Ash Smith – Linked Open Data Specialist for http://data.southampton.ac.uk/
Andrew Milsted – Open Data Specialist for http://equipment.data.ac.uk/

We are all situated in the Level 4 labs in B32, and are part of the iSolutions “Technical Innovation & Development Team”.

A big problem with open data…

…usage metrics.

The problem of usage metrics came up with data.southampton.ac.uk, but is a far bigger concern for equipment.data.ac.uk as we need to be able to show an external funder that we’re having an impact.

We conform to (some) good Linked Open Data principles, our URIs resolve (mostly) and our data can be downloaded as a big single file; no noodling with APIs is required.

Local caches of the data dump

However this means that 3rd parties can snapshot our entire database and use it on things like their internal Intranet. In fact we do this ourselves; our university Intranet, SUSSED, has a search box which searches a mash up of the open data list of equipment from from equipment.data.ac.uk and some additional (non-open) data we get from some strategic partners.
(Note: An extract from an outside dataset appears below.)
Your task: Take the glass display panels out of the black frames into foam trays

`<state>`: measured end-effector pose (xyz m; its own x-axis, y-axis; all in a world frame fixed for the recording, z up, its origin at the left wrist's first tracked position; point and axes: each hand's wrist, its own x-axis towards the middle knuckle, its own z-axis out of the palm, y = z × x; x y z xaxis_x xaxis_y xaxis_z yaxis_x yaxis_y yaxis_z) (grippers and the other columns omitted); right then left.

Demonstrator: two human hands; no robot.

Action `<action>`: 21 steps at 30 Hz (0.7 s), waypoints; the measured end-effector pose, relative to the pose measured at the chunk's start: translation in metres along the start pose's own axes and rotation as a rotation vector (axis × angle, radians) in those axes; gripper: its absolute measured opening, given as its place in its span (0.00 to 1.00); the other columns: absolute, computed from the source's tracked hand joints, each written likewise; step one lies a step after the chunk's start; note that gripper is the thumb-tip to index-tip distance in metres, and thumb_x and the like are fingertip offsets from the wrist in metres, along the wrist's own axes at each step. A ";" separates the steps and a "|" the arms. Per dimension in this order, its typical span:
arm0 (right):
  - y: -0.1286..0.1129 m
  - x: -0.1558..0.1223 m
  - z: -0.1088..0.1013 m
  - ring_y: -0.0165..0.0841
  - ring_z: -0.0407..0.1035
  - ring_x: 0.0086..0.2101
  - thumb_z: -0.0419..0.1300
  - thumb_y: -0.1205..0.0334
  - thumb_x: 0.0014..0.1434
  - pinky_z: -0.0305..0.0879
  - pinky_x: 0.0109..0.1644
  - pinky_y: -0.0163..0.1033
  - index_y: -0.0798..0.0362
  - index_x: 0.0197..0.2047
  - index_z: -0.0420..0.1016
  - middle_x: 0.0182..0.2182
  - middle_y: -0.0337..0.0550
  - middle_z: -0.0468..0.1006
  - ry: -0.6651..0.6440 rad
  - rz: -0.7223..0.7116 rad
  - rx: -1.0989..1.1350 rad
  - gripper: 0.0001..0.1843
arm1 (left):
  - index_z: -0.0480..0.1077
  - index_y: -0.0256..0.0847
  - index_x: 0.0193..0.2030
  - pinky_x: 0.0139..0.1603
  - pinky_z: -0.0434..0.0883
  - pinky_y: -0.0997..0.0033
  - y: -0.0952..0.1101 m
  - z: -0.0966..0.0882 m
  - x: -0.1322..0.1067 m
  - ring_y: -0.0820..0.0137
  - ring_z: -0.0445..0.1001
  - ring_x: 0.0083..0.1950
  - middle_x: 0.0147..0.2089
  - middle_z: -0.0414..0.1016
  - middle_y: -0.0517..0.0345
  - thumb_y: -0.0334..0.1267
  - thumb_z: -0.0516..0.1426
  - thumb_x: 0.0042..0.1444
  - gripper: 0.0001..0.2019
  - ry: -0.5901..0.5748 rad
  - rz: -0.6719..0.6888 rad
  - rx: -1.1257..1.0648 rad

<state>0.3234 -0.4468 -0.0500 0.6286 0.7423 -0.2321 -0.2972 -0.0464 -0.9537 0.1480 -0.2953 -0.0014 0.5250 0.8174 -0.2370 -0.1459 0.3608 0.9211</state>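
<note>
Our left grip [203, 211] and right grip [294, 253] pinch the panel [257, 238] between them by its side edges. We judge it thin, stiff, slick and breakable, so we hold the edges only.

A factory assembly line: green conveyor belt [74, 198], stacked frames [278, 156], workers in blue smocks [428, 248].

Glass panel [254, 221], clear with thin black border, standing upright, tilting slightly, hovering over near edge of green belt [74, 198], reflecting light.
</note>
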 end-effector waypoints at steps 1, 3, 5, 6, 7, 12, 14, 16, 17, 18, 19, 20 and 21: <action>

The catch is that we’ve got no way to know what’s been searched for there, or how often, so we’re losing all that juicy business intelligence.

This is going to be a sticking block in future. Organisations may decide that their statistics gathering is more important than being fully open so may require all searches via an API to try to discourage 3rd parties being able to search the whole dataset. That sucks, but I can see why a manager would make that decision.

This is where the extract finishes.